Standing stone, Portloman, Co. Westmeath
Co. Westmeath |
Stone Monuments
On a low ridge of grassland beside Lough Owel in County Westmeath, a broken limestone slab has been quietly doing double duty for an indeterminate stretch of time: first as a prehistoric or early historic monument of uncertain purpose, and more recently as a scratching post for cattle.
The lower portion of the stone is noticeably polished, worn smooth by generations of livestock rubbing against it, which gives this ancient upright an unexpectedly domestic quality. Set in concrete at its base is a benchmark reading 347 feet, a surveying mark used by Ordnance Survey teams to record a fixed point of known elevation, suggesting the stone was useful enough as a landmark to be conscripted into nineteenth-century mapping work as well.
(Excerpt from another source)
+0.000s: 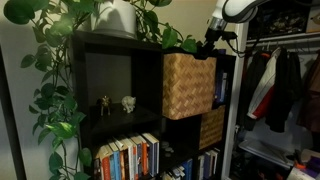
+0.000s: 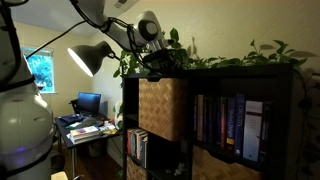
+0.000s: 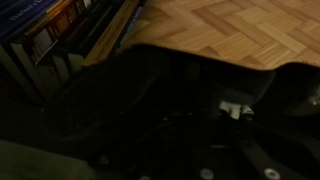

The slab stands 1.75 metres tall now, but it is broken, and would originally have reached higher. It measures roughly 0.3 metres by 0.25 metres in cross-section, a relatively slender profile for a standing stone. Its presence here is no modern discovery: it was already marked as a standing stone on the Ordnance Survey Fair Plan map of 1837, meaning it was a recognised feature of the landscape during the first systematic mapping of Ireland. The stone sits approximately 60 metres from the western shore of Lough Owel, with Portloman Church lying around 150 metres to the north and a second standing stone a further 220 metres to the west, hinting that this stretch of lakeside ground held some significance over a long period. Lough Owel itself has early medieval associations, and the clustering of a church site with multiple standing stones in close proximity suggests the area accumulated meaning across different eras, even if the precise origins of the stones remain unclear.